К тому же я верю давно в страшную силу искусства, силу, не поддающуюся никаким измерениям и все же могучую, ни с чем не сравнимую силу. Вечность этих Джиоконд и Инфант, где каждый находит свое смутное, не осознанное и волнующее, и художник, умерший много веков назад, силой своего искусства воспитывает людей до сих пор, что может быть завидней такой силы и какое счастье может ощущать тот, кто положил свой камень в это вечное здание. Я никого ни с кем не сравниваю, я снимаю понятие масштабов.
И как бы ни была грандиозна сила другого поэта – она не заставит меня замолчать. Пусть в тысячу раз слабее выражено виденное мной – это впервые сказано. Я счастлив оттого, что я понимаю, ощущаю, как писалась эта картина, я понимаю волнение художника и завидую ему, понимаю его душу, понимаю, как он говорил с жизнью и как жизнь говорила с ним. И больше того: я глубоко убежден, что искусство – это бессмертие жизни. Что то, чего не коснулось искусство, – умрет рано или поздно.
Может быть, Вам смешно читать эти наивные строки. Я ничего не понимаю в теоретической стороне дела. Я просто объясняю Вам – почему я пишу стихи. Притом я уже ничего не могу с собой сделать – то, что заставляет брать карандаш и бумагу, – сильнее меня.
Притом я смею надеяться, что все, написанное мной – меньше всего литература.
Я пишу и не вижу конца всему тому, что мне хочется сказать и рассказать Вам. Вижу у себя тысячи недостатков, кроме указанных Вами, но все же написанное мною – стихи, и общение с жизнью на этой дороге – оправдано.

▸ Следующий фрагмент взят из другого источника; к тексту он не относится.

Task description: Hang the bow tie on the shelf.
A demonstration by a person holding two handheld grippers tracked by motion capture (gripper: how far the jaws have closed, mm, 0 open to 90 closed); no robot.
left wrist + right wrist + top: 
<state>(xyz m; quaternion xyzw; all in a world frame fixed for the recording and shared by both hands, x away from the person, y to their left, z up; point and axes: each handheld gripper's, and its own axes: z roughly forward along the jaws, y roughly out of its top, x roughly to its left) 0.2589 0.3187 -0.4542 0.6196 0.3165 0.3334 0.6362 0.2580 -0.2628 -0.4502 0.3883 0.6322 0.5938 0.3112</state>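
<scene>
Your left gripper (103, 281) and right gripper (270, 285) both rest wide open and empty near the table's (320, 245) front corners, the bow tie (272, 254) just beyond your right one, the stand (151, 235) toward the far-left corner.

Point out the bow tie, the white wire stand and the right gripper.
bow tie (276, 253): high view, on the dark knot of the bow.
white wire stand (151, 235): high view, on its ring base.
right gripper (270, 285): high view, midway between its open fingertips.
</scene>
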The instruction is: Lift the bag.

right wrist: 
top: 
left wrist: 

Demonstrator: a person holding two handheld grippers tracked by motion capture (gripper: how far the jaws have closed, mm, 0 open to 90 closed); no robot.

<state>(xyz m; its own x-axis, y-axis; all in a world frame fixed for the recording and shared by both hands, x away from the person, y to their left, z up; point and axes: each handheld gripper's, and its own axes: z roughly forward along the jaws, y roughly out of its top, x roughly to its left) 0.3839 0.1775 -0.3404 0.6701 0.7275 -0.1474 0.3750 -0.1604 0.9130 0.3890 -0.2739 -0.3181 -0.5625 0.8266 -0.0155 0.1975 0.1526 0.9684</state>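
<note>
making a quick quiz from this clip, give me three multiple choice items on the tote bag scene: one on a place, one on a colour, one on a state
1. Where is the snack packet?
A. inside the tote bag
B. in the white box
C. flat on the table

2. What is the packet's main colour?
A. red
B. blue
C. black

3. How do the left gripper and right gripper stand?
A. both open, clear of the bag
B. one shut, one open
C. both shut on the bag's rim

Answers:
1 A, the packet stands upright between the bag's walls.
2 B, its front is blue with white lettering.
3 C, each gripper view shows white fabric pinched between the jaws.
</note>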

Вы говорите много верного, но кое в чем я не могу согласиться с Вами. И прежде всего – о зачеркивании прошлого, Ваших прошлых работ. Этот мотив переполняет Ваши последние сборники, и стало быть, я знал это и раньше Вашего письма. Не чересчур ли жестоко это отречение? Я понимаю, что строгий мастер растет и живет, отрицая и уничтожая самого себя, но я помню, знаю и другое. Ведь я знаю людей, которые жили; выжили благодаря вашим стихам, благодаря тому ощущению мира, которое сообщалось Вашими стихами – именно теми, которые предают сейчас сожжению. Думали ли Вы об этом когда-нибудь? О людях, которые остались людьми только потому, что с ними были Ваши слова, Ваши рисунки и мысли? Что стихи читались, как молитвы. Не в том дело, что «ученики» брошены, стихи-то ведь живут и без Вас. К тому же это вовсе и не ученики. Но была же в стихах этих такая жизнь и сила, которая, повторяю, людей сохранила людьми.
Второй вопрос – это ассонирующая рифма. Тут, мне кажется, Вы неправы – ибо рифма ведь это не только крепь и замок стиха, не только главное орудие, ключ благозвучия. Она – и главное ее значение в этом – инструмент поисков сравнений, метафор, мыслей; оборотов речи, образов – мощный магнит, который высовывается в темноту, и мимо него пролетает вся вселенная, оставляя в стихотворении ничтожную часть примеряемого. Она – инструмент выбора, орудие поэтической мысли, орудие познания мира, крючок невода – стихотворения, и нет, мне кажется, надобности во имя только благозвучия отсекать заранее часть невода. Добыча будет беднее.